__Task requirements__:
If anything in the data looks odd, keep it anyway and write the whole listing out unchanged.

__Given information__:
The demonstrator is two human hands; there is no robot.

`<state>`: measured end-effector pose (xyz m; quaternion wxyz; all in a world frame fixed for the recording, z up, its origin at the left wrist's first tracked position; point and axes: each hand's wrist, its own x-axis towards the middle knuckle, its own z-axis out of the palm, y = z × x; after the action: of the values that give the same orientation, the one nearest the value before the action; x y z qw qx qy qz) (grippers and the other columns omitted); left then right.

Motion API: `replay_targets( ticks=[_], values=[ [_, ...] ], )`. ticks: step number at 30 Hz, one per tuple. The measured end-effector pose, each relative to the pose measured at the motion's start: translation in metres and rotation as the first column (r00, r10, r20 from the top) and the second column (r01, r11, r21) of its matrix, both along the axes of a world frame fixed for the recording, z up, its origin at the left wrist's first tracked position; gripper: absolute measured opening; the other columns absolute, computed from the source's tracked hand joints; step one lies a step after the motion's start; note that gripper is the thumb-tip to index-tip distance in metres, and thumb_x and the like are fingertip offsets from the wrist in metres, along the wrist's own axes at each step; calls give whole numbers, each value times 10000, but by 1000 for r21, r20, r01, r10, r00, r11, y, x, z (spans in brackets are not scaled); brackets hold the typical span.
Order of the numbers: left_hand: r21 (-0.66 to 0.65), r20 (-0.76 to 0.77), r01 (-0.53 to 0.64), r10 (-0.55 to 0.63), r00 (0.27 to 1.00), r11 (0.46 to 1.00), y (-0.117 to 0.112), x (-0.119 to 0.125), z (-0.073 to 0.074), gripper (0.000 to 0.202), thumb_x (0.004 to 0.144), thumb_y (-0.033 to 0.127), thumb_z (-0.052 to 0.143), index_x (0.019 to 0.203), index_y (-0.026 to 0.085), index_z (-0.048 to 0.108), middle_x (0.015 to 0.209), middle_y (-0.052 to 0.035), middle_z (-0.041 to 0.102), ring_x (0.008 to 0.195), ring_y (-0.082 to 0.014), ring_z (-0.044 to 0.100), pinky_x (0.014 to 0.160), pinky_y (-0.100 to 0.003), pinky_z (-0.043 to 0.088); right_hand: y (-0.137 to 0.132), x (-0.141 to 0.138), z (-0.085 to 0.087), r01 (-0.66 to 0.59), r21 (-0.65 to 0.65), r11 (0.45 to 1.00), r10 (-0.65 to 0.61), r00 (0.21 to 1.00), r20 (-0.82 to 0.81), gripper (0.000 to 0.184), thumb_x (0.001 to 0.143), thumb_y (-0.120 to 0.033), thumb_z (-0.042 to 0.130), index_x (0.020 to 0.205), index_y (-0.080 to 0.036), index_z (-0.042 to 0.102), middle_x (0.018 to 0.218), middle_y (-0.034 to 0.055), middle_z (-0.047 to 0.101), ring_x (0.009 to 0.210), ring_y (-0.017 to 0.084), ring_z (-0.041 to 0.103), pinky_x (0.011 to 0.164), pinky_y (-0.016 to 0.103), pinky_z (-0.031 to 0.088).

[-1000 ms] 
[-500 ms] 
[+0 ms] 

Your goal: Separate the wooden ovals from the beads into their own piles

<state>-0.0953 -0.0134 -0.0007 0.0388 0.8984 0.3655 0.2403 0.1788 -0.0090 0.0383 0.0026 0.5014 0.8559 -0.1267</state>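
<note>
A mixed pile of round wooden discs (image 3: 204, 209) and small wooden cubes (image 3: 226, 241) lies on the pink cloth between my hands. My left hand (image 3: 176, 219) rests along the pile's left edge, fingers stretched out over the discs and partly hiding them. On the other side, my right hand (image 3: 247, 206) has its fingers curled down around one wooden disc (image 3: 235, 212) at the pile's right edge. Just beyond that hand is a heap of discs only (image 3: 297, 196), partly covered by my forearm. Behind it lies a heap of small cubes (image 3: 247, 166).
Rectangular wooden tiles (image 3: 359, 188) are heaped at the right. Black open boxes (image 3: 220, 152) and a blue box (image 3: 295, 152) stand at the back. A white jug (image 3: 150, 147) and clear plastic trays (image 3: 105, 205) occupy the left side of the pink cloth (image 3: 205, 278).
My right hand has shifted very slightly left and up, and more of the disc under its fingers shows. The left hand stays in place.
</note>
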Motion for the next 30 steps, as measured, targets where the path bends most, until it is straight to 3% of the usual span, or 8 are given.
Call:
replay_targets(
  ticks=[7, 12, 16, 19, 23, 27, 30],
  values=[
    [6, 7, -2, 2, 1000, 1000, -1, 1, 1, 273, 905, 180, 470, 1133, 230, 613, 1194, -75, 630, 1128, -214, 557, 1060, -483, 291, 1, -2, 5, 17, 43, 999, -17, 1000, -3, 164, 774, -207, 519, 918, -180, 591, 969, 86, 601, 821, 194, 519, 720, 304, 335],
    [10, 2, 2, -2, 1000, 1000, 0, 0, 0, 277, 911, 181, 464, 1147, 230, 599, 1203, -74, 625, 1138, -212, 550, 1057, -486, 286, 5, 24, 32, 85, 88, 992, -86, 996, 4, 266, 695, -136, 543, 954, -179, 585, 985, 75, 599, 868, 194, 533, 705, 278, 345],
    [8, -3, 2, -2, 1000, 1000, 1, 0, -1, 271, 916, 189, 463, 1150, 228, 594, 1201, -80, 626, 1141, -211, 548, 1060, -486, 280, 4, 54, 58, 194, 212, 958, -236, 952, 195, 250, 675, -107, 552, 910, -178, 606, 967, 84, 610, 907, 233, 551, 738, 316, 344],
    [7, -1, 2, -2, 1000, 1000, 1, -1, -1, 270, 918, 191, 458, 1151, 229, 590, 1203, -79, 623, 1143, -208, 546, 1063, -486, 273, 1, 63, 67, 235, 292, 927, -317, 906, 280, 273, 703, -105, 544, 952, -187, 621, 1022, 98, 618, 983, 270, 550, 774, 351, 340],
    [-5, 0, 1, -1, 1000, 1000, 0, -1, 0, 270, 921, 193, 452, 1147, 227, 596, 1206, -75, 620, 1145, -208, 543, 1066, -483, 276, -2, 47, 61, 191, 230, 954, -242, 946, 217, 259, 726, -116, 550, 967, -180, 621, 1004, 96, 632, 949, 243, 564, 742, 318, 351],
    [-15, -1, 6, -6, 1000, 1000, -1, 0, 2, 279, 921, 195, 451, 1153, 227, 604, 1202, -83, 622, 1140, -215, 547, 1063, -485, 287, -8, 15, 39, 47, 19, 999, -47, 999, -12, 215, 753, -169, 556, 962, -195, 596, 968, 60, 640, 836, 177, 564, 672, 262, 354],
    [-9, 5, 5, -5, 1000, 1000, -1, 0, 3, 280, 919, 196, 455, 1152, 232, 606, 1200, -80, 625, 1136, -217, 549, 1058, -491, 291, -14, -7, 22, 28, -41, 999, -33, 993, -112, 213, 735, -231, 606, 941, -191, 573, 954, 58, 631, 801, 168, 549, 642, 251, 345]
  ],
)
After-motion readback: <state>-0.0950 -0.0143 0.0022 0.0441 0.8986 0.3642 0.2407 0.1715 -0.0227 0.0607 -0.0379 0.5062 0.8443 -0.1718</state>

__Response to this exercise__:
The demonstrator is two human hands; there is no robot.

`<state>`: measured end-effector pose (xyz m; quaternion wxyz; all in a world frame fixed for the recording, z up, its origin at the left wrist's first tracked position; point and axes: each hand's wrist, its own x-axis towards the middle knuckle, its own z-axis out of the palm, y = z × x; after the action: of the values that give the same orientation, the one nearest the value before the action; x y z qw qx qy qz) (grippers and the other columns omitted); left then right.

Motion API: `replay_targets( ticks=[_], values=[ [_, ...] ], )`. ticks: step number at 30 Hz, one per tuple. The measured end-effector pose, each relative to the pose measured at the motion's start: translation in metres and rotation as the first column (r00, r10, r20 from the top) and the second column (r01, r11, r21) of its matrix, both along the axes of a world frame fixed for the recording, z up, its origin at the left wrist's first tracked position; gripper: absolute measured opening; the other columns absolute, computed from the source's tracked hand joints; step one lies a step after the motion's start; note that gripper is the thumb-tip to index-tip distance in metres, and thumb_x and the like are fingertip offsets from the wrist in metres, along the wrist's own axes at each step; calls give whole numbers, each value times 10000, but by 1000 for r21, r20, r01, r10, r00, r11, y, x, z (spans in brackets are not scaled); brackets hold the typical span.
Order of the numbers: left_hand: r21 (-0.66 to 0.65), r20 (-0.76 to 0.77), r01 (-0.53 to 0.64), r10 (-0.55 to 0.63), r00 (0.27 to 1.00), r11 (0.46 to 1.00), y (-0.117 to 0.112), x (-0.119 to 0.125), z (-0.073 to 0.074), gripper (0.000 to 0.202), thumb_x (0.004 to 0.144), thumb_y (-0.033 to 0.127), thumb_z (-0.052 to 0.143), index_x (0.019 to 0.203), index_y (-0.026 to 0.085), index_z (-0.048 to 0.108), middle_x (0.015 to 0.209), middle_y (-0.052 to 0.035), middle_z (-0.041 to 0.102), ring_x (0.008 to 0.195), ring_y (-0.082 to 0.014), ring_z (-0.044 to 0.100), pinky_x (0.014 to 0.160), pinky_y (-0.100 to 0.003), pinky_z (-0.043 to 0.088); right_hand: y (-0.137 to 0.132), x (-0.141 to 0.138), z (-0.085 to 0.087), r01 (-0.66 to 0.59), r21 (-0.65 to 0.65), r11 (0.45 to 1.00), r10 (-0.65 to 0.61), r00 (0.21 to 1.00), r20 (-0.82 to 0.81), gripper (0.000 to 0.184), thumb_x (0.001 to 0.143), thumb_y (-0.120 to 0.033), thumb_z (-0.042 to 0.130), index_x (0.020 to 0.205), index_y (-0.080 to 0.036), index_z (-0.042 to 0.102), middle_x (0.018 to 0.218), middle_y (-0.034 to 0.055), middle_z (-0.047 to 0.101), ring_x (0.009 to 0.210), ring_y (-0.017 to 0.084), ring_z (-0.041 to 0.103), pinky_x (0.011 to 0.164), pinky_y (-0.016 to 0.103), pinky_z (-0.031 to 0.088).

[-1000 ms] 
[-500 ms] 
[+0 ms] 

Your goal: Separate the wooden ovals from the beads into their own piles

<state>-0.0953 -0.0134 -0.0007 0.0388 0.8984 0.3655 0.2403 0.1788 -0.0090 0.0383 0.0026 0.5014 0.8559 -0.1267</state>
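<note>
A mixed pile of round wooden discs (image 3: 204, 209) and small wooden cubes (image 3: 226, 241) lies on the pink cloth between my hands. My left hand (image 3: 176, 219) rests along the pile's left edge, fingers stretched out over the discs and partly hiding them. On the other side, my right hand (image 3: 247, 206) has its fingers curled down around one wooden disc (image 3: 235, 212) at the pile's right edge. Just beyond that hand is a heap of discs only (image 3: 297, 196), partly covered by my forearm. Behind it lies a heap of small cubes (image 3: 247, 166).
Rectangular wooden tiles (image 3: 359, 188) are heaped at the right. Black open boxes (image 3: 220, 152) and a blue box (image 3: 295, 152) stand at the back. A white jug (image 3: 150, 147) and clear plastic trays (image 3: 105, 205) occupy the left side of the pink cloth (image 3: 205, 278).
My right hand has shifted very slightly left and up, and more of the disc under its fingers shows. The left hand stays in place.
</note>
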Motion for the next 30 steps, as measured, targets where the path bends most, until it is straight to 3% of the usual span, or 8 are given.
Call:
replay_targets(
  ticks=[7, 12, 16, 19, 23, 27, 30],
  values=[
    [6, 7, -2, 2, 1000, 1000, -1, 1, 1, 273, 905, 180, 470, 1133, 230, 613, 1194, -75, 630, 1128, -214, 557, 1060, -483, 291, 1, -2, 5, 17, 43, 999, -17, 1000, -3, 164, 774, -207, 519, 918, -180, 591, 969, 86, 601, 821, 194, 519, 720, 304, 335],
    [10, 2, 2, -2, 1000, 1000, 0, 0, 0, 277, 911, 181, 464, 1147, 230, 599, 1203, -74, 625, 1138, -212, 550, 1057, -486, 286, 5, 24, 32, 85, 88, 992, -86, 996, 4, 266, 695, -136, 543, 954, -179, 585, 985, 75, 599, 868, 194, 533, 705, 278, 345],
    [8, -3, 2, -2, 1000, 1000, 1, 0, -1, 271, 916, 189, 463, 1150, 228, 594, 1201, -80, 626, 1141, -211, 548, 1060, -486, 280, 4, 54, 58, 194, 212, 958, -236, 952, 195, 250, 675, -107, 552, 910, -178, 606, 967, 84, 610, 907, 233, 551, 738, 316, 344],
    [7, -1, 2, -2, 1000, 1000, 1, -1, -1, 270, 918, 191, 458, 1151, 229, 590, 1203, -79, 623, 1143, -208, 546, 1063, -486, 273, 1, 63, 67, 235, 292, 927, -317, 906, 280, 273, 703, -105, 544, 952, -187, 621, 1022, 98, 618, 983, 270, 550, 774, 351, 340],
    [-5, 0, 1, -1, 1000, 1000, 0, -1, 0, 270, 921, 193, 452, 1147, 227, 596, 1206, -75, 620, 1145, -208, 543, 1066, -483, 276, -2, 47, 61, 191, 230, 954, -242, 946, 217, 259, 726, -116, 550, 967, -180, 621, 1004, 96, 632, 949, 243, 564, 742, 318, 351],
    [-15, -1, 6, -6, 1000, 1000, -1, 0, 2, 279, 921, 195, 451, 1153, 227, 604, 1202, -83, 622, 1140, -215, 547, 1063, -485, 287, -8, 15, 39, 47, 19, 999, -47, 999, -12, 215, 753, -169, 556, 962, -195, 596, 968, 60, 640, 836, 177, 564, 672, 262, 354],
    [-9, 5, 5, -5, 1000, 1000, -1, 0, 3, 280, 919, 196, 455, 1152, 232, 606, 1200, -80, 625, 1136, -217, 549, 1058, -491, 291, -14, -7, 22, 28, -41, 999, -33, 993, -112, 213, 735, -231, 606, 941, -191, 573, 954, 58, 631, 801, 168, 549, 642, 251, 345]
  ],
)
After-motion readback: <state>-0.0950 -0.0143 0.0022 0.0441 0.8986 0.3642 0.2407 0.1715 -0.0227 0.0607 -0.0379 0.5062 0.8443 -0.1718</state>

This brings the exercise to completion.